For file- and portal-based sources this HTTP validator check is the entire change-detection story; the mechanics of persisting and comparing those validators are covered in detecting dataset changes with ETag and Last-Modified. For catalog-based sources, change detection is instead a datetime filter on the search query, described in Step 3. For a database source you already control, SELECT max(updated_at) is the equivalent probe.

Step 3 — Query Only the Delta, With an Overlap Window

With a watermark in hand, scope the extract to records strictly newer than it — minus a deliberate overlap so late-arriving records are not skipped. For a STAC source the delta is a datetime-range search; the paginated traversal of that search is handled by syncing STAC catalogs with pystac-client.

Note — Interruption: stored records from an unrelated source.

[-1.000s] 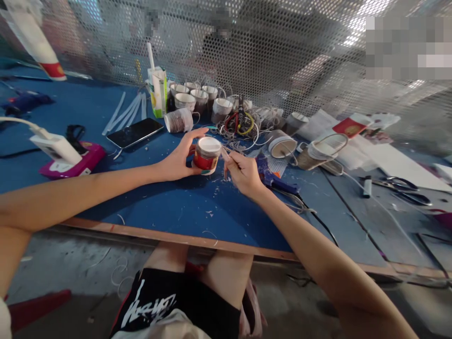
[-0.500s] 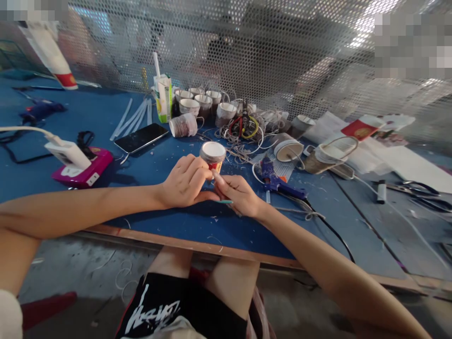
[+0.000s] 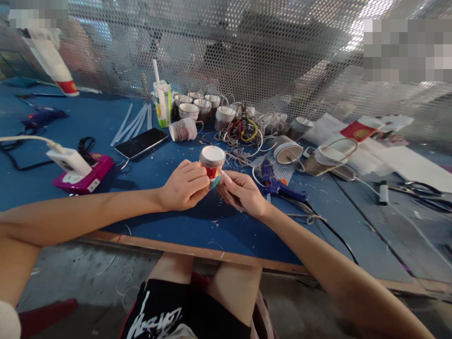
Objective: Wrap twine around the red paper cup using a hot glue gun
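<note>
A small red paper cup [image 3: 213, 171] with a white top and grey twine wound below its rim is in front of me. My left hand [image 3: 185, 186] is closed beside the cup's lower left, its fingers curled. A teal tip shows at its thumb, and what it pinches is hidden. My right hand [image 3: 245, 192] is closed just right of the cup, thumb pressed to its fingers, with a brownish bundle that looks like twine [image 3: 230, 199] under them. The two hands' fingertips nearly meet in front of the cup.
Twine-wrapped cups [image 3: 189, 110] stand behind, beside tangled twine and red-and-yellow-handled pliers [image 3: 243, 129]. A blue glue gun [image 3: 282, 186] lies right, a phone [image 3: 141, 143] and a magenta power strip [image 3: 84, 174] left. Scissors [image 3: 420, 188] are far right; perforated metal [image 3: 197, 47] rises behind.
My left thumb has turned upward toward the cup, its teal tip rising. The hands have drawn slightly apart, showing more of the cup's red side and the bundle under my right fingers.
</note>
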Demonstrator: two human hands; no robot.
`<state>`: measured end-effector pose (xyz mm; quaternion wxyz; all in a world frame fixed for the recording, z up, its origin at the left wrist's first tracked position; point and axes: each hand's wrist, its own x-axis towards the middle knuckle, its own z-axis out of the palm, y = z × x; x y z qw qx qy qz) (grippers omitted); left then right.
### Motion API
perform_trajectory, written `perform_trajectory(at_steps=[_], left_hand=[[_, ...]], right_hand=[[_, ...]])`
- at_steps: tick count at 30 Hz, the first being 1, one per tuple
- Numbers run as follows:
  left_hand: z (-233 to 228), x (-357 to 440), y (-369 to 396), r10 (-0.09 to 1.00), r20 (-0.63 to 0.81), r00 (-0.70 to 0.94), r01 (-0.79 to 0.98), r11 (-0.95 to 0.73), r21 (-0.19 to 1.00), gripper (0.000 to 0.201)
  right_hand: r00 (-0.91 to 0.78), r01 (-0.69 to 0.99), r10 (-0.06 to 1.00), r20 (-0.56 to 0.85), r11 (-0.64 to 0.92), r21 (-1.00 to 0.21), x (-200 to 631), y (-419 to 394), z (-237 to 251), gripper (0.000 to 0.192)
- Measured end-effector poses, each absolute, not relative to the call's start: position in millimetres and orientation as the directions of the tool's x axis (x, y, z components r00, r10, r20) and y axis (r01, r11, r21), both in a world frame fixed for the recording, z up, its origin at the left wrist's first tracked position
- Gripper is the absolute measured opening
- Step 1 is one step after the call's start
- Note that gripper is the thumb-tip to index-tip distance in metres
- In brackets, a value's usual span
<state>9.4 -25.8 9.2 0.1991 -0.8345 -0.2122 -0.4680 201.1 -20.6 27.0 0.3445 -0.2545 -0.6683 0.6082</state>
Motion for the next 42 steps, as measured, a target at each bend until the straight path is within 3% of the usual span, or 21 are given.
perform_trajectory(at_steps=[4, 7, 11, 16, 21, 28, 42], left_hand=[[7, 6, -26, 0.219, 0.852, 0.475, 0.531, -0.844, -0.079, 0.020], [2, 1, -22, 0.280, 0.884, 0.375, 0.541, -0.840, 0.037, 0.009], [-4, -4, -8, 0.365, 0.878, 0.311, 0.498, -0.849, 0.177, 0.067], [-6, -5, 4, 0.498, 0.726, 0.475, 0.427, -0.852, 0.305, 0.076], [-5, -5, -1, 0.563, 0.672, 0.481, 0.501, -0.806, 0.316, 0.065], [-2, -4, -3, 0.560, 0.692, 0.455, 0.509, -0.801, 0.314, 0.054], [-1, -7, -3, 0.571, 0.681, 0.459, 0.521, -0.793, 0.315, 0.052]], right_hand=[[-0.571, -0.023, 0.800, 0.185, 0.209, -0.978, 205, -17, 30, 0.047], [-0.462, 0.038, 0.845, 0.271, 0.324, -0.945, 207, -11, 29, 0.047], [-0.421, 0.154, 0.817, 0.394, 0.492, -0.857, 210, -1, 25, 0.047], [-0.417, 0.211, 0.788, 0.453, 0.569, -0.795, 209, 4, 21, 0.044], [-0.374, 0.194, 0.821, 0.431, 0.524, -0.829, 205, 3, 17, 0.046], [-0.311, 0.195, 0.847, 0.431, 0.500, -0.844, 202, 4, 14, 0.048], [-0.310, 0.217, 0.855, 0.417, 0.490, -0.844, 201, 2, 13, 0.048]])
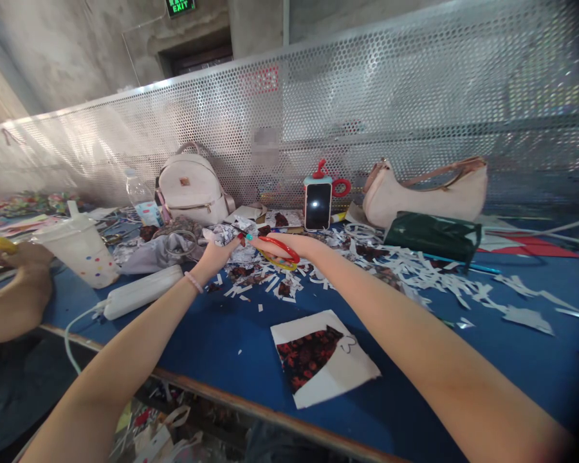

from datetime import datetime, timedelta

from pystac_client import Client
from pystac import Item


def fetch_delta_items(
    stac_client: Client,
    collections: list[str],
    bbox: tuple[float, float, float, float],
    watermark: datetime,
    overlap: timedelta = timedelta(hours=48),
) -> list[Item]:
    """Fetch STAC items updated since (watermark - overlap) to capture late arrivals."""
    lower = watermark - overlap
    search = stac_client.search(
        collections=collections,
        bbox=list(bbox),
        # 'updated' reflects catalog publication, which lags acquisition — the
        # field that actually moves when a scene appears late.
        query={"updated": {"gte": lower.isoformat()}},
        limit=100,
    )
    return list(search.items())

The overlap window is the single most important defence against silent gaps. Size it to the source’s worst-case publication lag: 24–48 hours is typical for satellite catalogs, minutes for a database CDC feed. The overlap only works because the load in Step 5 is idempotent — re-reading a record already loaded must be harmless.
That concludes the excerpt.